## Problem to solve:
Copy word for word, please, the lines of the entries below running from the one containing "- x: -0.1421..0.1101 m" to the one containing "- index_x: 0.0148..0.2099", both ends included.

========================================

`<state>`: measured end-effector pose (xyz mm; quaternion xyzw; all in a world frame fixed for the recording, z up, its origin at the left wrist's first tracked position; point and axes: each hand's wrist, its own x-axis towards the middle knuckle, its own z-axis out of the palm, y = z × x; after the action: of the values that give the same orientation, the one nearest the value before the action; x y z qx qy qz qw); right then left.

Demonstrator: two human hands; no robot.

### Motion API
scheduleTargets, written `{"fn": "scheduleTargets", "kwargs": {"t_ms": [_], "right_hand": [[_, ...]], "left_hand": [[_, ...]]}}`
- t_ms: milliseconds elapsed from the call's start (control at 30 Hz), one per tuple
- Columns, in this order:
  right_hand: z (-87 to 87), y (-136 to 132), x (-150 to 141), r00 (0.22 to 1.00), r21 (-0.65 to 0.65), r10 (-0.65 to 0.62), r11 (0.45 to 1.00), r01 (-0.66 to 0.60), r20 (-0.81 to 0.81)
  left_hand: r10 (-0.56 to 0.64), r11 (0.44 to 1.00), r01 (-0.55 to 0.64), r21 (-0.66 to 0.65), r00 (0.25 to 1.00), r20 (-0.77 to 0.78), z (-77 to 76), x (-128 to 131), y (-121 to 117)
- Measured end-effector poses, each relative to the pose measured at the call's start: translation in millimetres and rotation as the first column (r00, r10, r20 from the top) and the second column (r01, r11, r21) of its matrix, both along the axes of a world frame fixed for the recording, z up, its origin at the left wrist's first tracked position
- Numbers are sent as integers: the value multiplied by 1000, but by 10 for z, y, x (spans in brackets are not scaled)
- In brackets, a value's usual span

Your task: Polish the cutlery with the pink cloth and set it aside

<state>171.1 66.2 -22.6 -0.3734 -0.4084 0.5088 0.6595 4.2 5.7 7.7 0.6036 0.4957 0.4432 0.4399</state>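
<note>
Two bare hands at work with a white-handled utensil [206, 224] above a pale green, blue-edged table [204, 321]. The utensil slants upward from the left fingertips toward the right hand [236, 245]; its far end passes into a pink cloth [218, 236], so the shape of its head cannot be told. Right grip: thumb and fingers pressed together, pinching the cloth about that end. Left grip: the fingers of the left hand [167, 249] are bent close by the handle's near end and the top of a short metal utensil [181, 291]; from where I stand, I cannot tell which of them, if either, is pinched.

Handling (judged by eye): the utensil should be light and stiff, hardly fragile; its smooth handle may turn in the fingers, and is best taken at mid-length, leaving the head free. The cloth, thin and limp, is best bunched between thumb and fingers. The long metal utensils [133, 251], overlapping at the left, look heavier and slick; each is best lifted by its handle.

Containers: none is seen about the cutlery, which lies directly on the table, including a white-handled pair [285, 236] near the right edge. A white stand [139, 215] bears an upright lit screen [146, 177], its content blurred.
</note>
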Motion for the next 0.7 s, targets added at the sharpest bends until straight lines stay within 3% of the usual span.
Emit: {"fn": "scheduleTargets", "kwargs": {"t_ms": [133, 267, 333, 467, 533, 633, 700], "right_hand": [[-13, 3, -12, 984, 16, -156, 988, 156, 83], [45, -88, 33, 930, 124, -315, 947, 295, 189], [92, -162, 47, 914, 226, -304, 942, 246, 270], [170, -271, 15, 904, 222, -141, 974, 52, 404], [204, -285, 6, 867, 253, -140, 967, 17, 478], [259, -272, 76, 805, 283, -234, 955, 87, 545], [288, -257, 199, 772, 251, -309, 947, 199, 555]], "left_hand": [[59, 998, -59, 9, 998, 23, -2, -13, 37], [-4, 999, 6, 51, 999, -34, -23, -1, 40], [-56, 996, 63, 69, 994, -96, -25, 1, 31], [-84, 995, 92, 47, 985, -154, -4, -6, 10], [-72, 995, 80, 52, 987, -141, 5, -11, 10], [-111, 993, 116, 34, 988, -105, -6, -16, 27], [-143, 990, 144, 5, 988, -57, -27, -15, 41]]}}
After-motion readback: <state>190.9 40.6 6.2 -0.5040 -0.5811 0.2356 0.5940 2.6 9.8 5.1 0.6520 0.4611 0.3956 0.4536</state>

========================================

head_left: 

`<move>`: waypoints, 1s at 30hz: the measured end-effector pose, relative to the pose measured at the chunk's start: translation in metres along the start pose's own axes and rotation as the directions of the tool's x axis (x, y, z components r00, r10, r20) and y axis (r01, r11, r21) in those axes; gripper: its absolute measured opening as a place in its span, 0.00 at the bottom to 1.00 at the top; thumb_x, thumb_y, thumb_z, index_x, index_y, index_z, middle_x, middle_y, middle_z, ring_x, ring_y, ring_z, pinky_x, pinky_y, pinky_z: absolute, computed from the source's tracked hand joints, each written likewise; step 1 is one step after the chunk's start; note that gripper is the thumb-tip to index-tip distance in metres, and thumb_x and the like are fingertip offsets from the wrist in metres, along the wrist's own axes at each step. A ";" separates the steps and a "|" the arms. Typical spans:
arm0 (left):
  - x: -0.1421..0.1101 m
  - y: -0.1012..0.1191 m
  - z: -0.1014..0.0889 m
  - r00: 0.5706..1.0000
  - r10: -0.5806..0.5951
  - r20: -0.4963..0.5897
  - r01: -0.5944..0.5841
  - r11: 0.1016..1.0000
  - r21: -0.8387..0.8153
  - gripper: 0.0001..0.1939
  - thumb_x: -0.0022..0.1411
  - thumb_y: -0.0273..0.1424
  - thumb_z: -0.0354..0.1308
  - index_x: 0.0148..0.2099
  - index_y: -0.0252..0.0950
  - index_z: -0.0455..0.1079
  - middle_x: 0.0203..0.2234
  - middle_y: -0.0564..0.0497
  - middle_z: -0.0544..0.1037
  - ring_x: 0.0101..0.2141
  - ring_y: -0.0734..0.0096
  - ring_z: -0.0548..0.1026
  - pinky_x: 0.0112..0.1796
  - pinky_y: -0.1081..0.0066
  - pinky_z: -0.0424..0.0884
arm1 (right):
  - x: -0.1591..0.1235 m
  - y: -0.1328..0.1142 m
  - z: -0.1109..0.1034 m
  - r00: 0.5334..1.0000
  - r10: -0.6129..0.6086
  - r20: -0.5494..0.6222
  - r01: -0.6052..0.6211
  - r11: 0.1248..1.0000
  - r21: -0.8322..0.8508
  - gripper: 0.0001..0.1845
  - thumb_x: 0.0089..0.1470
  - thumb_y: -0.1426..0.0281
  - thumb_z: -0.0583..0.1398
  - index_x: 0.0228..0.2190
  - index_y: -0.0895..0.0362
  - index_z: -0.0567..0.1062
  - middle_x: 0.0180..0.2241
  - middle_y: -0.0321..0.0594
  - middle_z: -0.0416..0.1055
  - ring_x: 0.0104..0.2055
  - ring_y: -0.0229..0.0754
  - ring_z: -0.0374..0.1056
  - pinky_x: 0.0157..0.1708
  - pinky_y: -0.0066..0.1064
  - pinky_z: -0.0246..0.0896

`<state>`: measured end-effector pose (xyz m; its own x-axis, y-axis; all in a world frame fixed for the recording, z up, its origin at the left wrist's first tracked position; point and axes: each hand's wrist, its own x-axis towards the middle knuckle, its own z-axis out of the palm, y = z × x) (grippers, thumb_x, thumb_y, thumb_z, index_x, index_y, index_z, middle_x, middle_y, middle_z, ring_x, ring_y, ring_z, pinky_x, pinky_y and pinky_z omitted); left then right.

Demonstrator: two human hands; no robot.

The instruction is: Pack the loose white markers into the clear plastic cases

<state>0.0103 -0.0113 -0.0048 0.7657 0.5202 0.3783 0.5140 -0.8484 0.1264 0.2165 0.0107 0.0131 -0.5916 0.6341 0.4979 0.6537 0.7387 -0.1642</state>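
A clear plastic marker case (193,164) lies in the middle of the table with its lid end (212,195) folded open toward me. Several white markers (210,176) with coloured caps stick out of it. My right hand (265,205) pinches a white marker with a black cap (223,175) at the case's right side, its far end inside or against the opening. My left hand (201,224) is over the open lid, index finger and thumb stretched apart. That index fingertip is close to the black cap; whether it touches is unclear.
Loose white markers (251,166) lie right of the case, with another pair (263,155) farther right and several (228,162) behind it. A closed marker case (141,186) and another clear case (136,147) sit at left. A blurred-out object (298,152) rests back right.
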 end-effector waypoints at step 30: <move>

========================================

## Solution to this task:
  - x: -0.1421..0.1101 m
  - y: -0.1012..0.1191 m
  - z: -0.1014..0.0889 m
  - r00: 0.5706..1.0000
  - r10: -0.5806..0.5951
  - r20: -0.4963..0.5897
  - r01: -0.5944..0.5841
  - r11: 0.1016..1.0000
  - r21: -0.8387..0.8153
  - gripper: 0.0001..0.1939
  - thumb_x: -0.0022..0.1411
  - thumb_y: -0.0273..0.1424
  - thumb_z: -0.0354..0.1308
  - index_x: 0.0148..0.2099

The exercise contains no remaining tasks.